A succinct analysis of why having a significant weighting in EM equities, local currency bonds and select external EM corporate debt continues to make sense, despite a stellar performance in 2012.  An important point not made in the above analysis (and made in a newsletter  from late 2012 which summarised a PIMCO note Inflation Regime Shifts: Implications for Asset Allocation) , is the added feature of EM currencies providing a hedge against eventual  higher inflation in the developed world.  While inflation remains subdued, and is likely to remain so for a few years more, it is likely to dominate the investment horizon over the second-half of this decade – ravaging portfolios without adequate allocation to commodities, commodity equities and  EM local currencies, and  with excess allocations to long duration bonds.  In addition, while equities are likely to initially underperform in an environment of higher inflation, having adequate allocations  to equities today provides an opportunity to build a substantial buffer as a result of the ongoing cyclical bull market.
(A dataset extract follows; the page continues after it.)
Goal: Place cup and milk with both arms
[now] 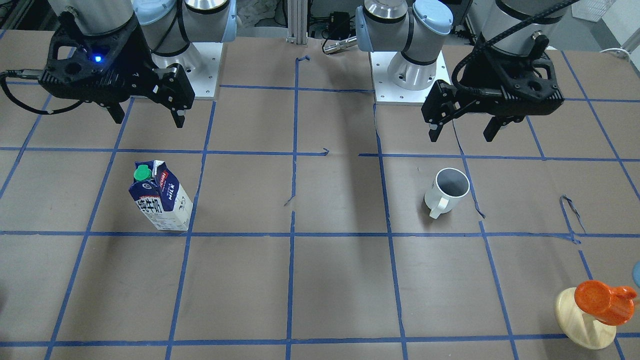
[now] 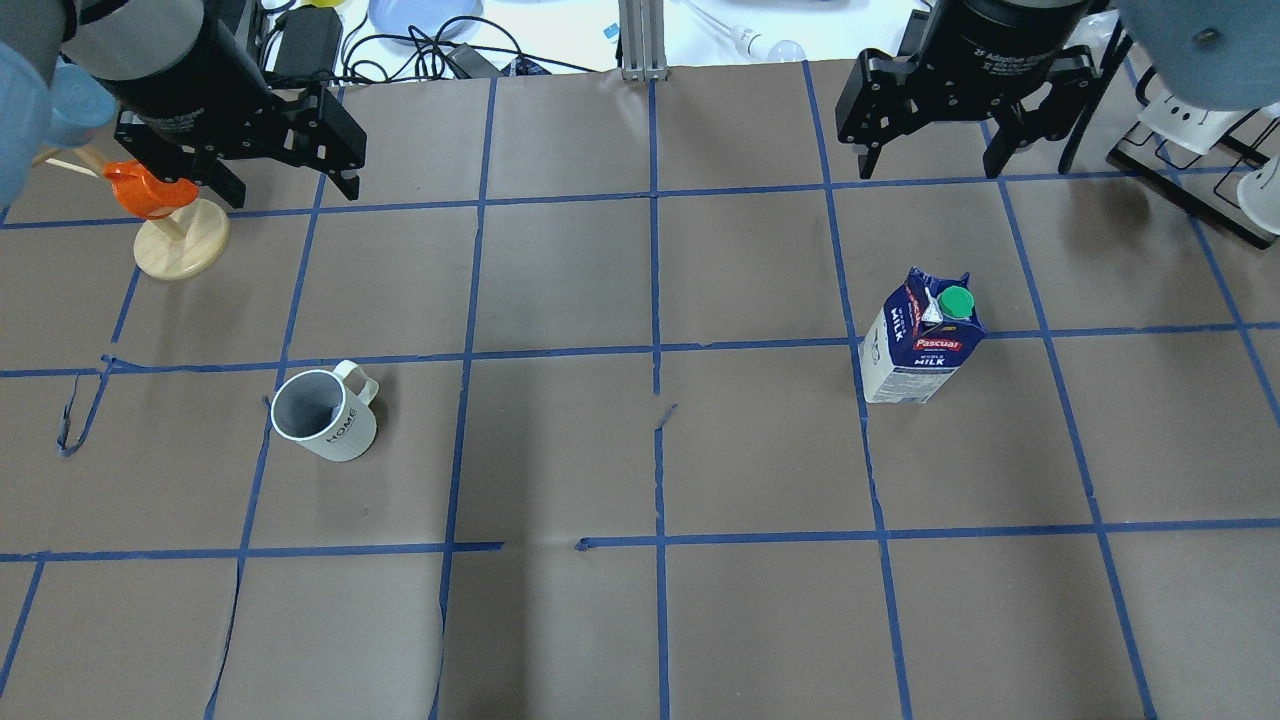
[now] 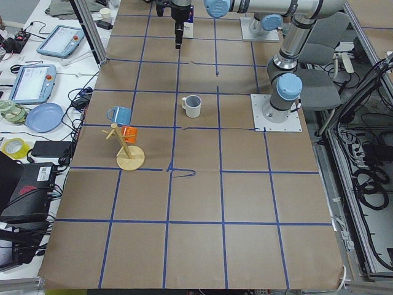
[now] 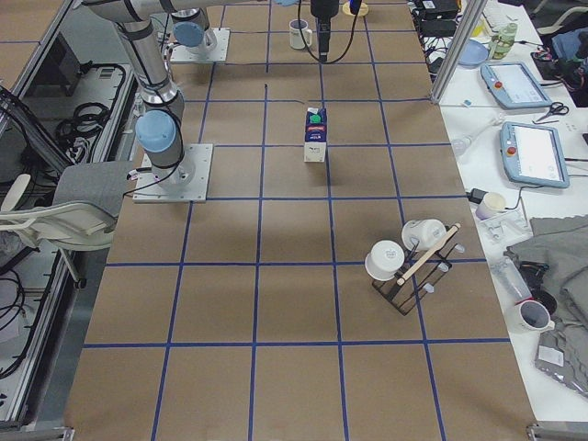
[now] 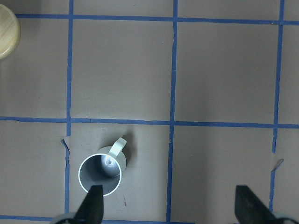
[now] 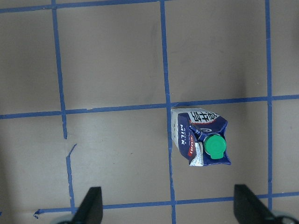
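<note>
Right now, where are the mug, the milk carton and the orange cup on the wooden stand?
mug [image 2: 325, 410]: overhead view, grey inner wall.
milk carton [image 2: 922, 335]: overhead view, blue upper part.
orange cup [image 1: 602, 302]: front-facing view, orange body.

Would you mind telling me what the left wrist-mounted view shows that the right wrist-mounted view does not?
Only the left wrist view shows the cup, upright, and an edge of the wooden stand base. Only the right wrist view shows the milk, standing, green cap up. Both share the taped table and an open, empty gripper: left gripper, right gripper.
</note>
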`<state>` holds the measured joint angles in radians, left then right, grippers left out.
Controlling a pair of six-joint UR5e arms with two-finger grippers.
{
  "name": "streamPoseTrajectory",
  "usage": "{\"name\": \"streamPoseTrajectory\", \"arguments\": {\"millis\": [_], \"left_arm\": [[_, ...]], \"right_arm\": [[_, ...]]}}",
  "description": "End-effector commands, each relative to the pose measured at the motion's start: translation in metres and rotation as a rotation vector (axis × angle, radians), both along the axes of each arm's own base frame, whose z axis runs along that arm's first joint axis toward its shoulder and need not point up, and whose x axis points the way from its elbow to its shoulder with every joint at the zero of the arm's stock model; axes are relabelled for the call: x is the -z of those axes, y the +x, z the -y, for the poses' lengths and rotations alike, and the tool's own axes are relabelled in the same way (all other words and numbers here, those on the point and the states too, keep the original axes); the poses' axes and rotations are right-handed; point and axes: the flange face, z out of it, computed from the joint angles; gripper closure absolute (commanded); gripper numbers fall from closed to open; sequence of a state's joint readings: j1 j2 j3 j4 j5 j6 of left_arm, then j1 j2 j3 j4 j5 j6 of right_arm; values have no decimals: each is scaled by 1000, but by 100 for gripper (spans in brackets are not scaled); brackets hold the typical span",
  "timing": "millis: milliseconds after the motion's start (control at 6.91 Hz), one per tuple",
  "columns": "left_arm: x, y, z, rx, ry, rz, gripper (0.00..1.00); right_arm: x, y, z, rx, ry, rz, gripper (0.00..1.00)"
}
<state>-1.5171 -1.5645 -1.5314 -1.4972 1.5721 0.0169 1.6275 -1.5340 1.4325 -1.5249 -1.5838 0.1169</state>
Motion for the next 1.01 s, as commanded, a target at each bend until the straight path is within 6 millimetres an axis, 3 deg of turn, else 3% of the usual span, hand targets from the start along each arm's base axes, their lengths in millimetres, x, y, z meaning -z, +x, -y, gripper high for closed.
{"name": "streamPoseTrajectory", "arguments": {"millis": [0,868], "left_arm": [[1,0,1,0,1,-3,0],[4,2,-6,-4,38,6,0]], "right_arm": [[2,0,-1,3,8,-1,0],[2,0,-1,3,8,0,0]]}}
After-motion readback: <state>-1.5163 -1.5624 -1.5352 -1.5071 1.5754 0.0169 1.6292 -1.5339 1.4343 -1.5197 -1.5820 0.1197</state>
An international bond fund with a long and successful track record  (12% per annum over 5 years) and which provides exposure to mainly non-$ and non-Euro global bond markets is the Templeton Global Total  Return bond fund (TGTRX) which is exposed to EM local currency bonds and  select developed market local currency bonds, issued by government as well as corporate. An ETF which provides exposure to 8 local currency Asian government bonds (China, Hong Kong, Indonesia, Korea, Malaysia, Philippines, Singapore and Thailand) is the ABF Pan Asia Bond Index Fund (2821.HK) . The ETF pays  about a 3% dividend yield and has returned 6% per annum (9% with  dividends)
over the last 5 years.

As the chart below illustrates clearly, EM countries (and in particular the BRICS)continue to be the drivers of global economic growth.  Institutional investors in the developed world continue to be grossly underweight in EM equities and bonds (as detailed in  a previous newsletter from 2012), compared to their contributions to global growth, and they are likely to only increase this allocation over the course of this decade.

-In addition to offering higher economic growth, EM corporate also provide superior Earnings per Share (EPS) growth with lower volatility (including China) when compared to the developed world.